:: EXCERPTED RECORDS
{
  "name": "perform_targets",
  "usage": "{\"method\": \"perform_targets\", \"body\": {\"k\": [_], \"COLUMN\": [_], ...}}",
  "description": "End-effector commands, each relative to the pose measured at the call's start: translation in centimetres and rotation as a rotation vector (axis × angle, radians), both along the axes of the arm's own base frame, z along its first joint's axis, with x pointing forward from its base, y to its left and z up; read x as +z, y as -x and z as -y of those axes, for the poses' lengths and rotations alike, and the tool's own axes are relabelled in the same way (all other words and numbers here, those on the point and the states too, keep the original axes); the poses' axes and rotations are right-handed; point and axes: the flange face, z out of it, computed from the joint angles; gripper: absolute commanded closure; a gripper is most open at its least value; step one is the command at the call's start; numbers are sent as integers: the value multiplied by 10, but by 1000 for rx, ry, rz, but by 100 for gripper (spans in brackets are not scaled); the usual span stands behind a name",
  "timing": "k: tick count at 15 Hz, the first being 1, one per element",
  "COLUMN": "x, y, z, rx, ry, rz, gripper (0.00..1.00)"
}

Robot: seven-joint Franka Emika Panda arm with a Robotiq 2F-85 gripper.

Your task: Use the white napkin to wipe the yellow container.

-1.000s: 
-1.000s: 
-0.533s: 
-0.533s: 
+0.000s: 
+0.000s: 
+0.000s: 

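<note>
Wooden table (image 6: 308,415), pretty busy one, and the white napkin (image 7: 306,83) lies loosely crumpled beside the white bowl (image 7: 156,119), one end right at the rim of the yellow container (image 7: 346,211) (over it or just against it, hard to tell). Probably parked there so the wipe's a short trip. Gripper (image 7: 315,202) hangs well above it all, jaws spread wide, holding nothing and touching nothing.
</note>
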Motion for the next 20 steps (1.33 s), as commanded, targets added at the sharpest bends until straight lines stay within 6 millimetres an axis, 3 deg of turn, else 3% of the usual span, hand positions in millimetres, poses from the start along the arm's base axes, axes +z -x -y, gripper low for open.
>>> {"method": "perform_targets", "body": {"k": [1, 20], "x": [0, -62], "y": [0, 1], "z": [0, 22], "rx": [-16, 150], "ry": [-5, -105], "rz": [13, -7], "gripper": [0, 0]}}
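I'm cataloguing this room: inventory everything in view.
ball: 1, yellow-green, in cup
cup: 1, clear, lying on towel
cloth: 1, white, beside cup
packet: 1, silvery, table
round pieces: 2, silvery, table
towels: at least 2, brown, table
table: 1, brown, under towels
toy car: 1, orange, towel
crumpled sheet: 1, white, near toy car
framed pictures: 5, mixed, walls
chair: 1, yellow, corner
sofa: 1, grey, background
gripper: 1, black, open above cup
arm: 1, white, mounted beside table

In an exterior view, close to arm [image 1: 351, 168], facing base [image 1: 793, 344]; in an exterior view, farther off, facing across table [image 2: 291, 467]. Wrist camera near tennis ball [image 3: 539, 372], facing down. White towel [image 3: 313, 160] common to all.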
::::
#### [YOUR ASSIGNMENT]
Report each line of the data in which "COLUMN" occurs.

#### [REPLY]
  "usage": "{\"method\": \"perform_targets\", \"body\": {\"k\": [_], \"COLUMN\": [_], ...}}",
  "COLUMN": "x, y, z, rx, ry, rz, gripper (0.00..1.00)"

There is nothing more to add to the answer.